GordonFreeman wrote:
Bunuel wrote:
I had the solution to this problem in under a minute or so but couldn't actually compute the answer. Are we really supposed to be able to solve \(\sqrt{\frac{9,856}{\pi}}\) without a calculator? That seems like a stretch to me, but maybe I'm missing something... Is assuming \(\pi \approx \frac{22}{7}\) a standard assumption for this exam?
As I've written above this is not a proper GMAT question because we need to approximate \(\pi\) to get the answer, while the question does not ask about
approximate height. GMAT would never do that.
As for \(\pi \approx \frac{22}{7}\): this is a good/standard approximation for some problems asking for an approximate answer.
Are we expected to know the square root of 3,136 is 56 off the top of our heads as well? I'm just trying to get a sense for what I need to memorize.

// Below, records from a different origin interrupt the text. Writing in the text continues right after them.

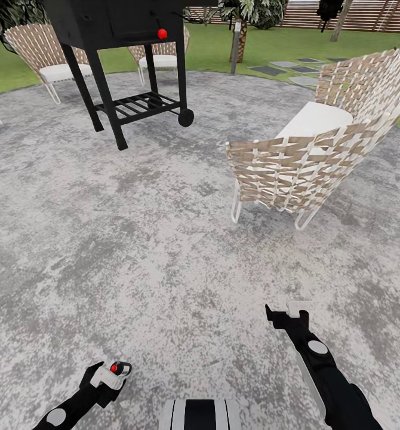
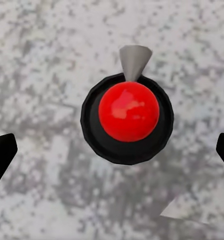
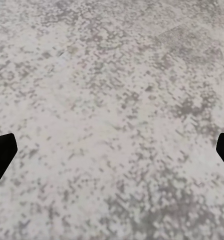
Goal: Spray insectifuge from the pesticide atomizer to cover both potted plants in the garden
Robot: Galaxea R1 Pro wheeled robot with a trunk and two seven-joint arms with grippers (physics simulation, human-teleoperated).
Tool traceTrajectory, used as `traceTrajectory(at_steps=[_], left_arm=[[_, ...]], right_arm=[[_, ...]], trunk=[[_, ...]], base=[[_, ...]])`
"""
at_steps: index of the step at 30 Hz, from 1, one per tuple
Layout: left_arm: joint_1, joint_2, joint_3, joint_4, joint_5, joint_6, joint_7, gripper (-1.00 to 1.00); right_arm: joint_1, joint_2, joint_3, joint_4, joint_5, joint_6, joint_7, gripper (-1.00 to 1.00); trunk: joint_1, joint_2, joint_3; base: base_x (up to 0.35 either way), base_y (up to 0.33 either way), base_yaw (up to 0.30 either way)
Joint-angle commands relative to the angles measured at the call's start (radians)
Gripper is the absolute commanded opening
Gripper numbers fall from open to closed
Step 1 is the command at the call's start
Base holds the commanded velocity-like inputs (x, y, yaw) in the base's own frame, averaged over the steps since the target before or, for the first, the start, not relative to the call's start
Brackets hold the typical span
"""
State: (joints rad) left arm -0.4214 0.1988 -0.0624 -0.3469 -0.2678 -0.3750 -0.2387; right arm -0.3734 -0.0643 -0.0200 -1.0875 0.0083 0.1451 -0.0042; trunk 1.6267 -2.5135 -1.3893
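From the head camera, the robot stands on the round grey patio (image 1: pixel 164 251); a black grill (image 1: pixel 119 36) with a red knob stands ahead to the left, a woven chair (image 1: pixel 325 161) with a white cushion sits ahead to the right, and two more chairs of the same kind stand behind the grill by the lawn (image 1: pixel 224 54); a slatted fence (image 1: pixel 355 15) closes the far side; the two potted plants are not to be made out from here. Low at the left, the left gripper (image 1: pixel 112 375) carries something small with a red dot on top, which I take for the atomizer (image 1: pixel 113 368); the right gripper (image 1: pixel 286 313) hangs over bare paving.

At the left wrist, the atomizer (image 2: pixel 128 117) is seen end-on, a red top in a black round body with a grey nozzle cone, set between the two dark fingertips (image 2: pixel 1 155); the tips stand wide of the bottle at the edges of the picture, so whether the jaws clamp it I cannot tell.

At the right wrist, both fingertips (image 3: pixel 1 155) stand wide apart with nothing between them but paving.

The pick-up looks done, or all but; the step in hand is carrying the bottle to the plants; the next move calls for turning toward the lawn to find them, keeping the nozzle upright.
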Motion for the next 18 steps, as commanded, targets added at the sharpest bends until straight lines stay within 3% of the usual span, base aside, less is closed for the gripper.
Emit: traceTrajectory(at_steps=[1,18], left_arm=[[0.0,0.001,-0.005,0.0,-0.002,-0.004,0.002,1.0],[0.0,0.001,-0.005,0.0,-0.002,-0.004,0.002,1.0]], right_arm=[[0.0,0.0,0.0,-0.002,0.001,0.006,0.0,1.0],[0.0,0.0,0.0,-0.002,0.001,0.005,0.0,1.0]], trunk=[[0.0,0.0,-0.001],[0.0,0.0,-0.001]], base=[[0.0,0.0,0.0],[0.01,0.0,0.0]])
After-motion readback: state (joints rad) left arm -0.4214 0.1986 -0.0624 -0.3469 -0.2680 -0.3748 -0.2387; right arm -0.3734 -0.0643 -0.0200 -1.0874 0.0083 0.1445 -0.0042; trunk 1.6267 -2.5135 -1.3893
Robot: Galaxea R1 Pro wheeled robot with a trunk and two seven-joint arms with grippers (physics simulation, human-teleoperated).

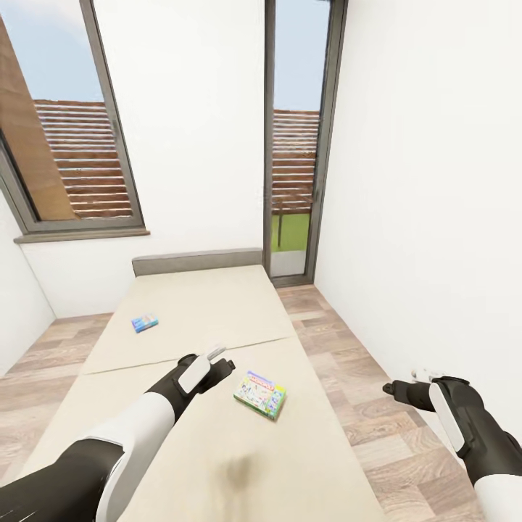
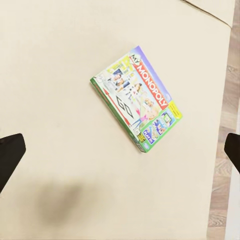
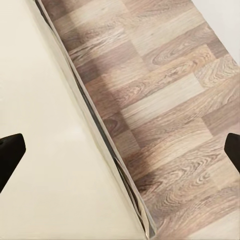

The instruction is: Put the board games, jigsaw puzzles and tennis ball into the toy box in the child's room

No. There is very little memorization that is expected from you. But what is expected is that you will reduce the calculations you need to do using reasoning.
If such a question does come in GMAT, the number will be and easier than 9856. Also, you can easily solve with 9856 too.
\(r^2 = 9856/pi = 9856*7/22\)
r must be an integer otherwise this calculation will become far too cumbersome for GMAT. So 9856 will be completely divisible by 22.
Also, 9856 must have 7 as a factor since perfect squares have powers of prime factors in pairs.
So let's try to split 9856 into factors. We already know that it must have 7 as a factor and 11 as a factor (to be divisible by 22)
\(9856 = 7*1408 = 7*11*128 = 7*11*2^7\) (you must know that 2^7 = 128)
\(r^2 = \frac{7*11*2^7}{2*11} = 7*2^3 = 56\)
Again, \(H = \sqrt{65^2 - 56^2} = \sqrt{(65+56)(65 - 56)} = \sqrt{121*9} = 11*3 = 33\)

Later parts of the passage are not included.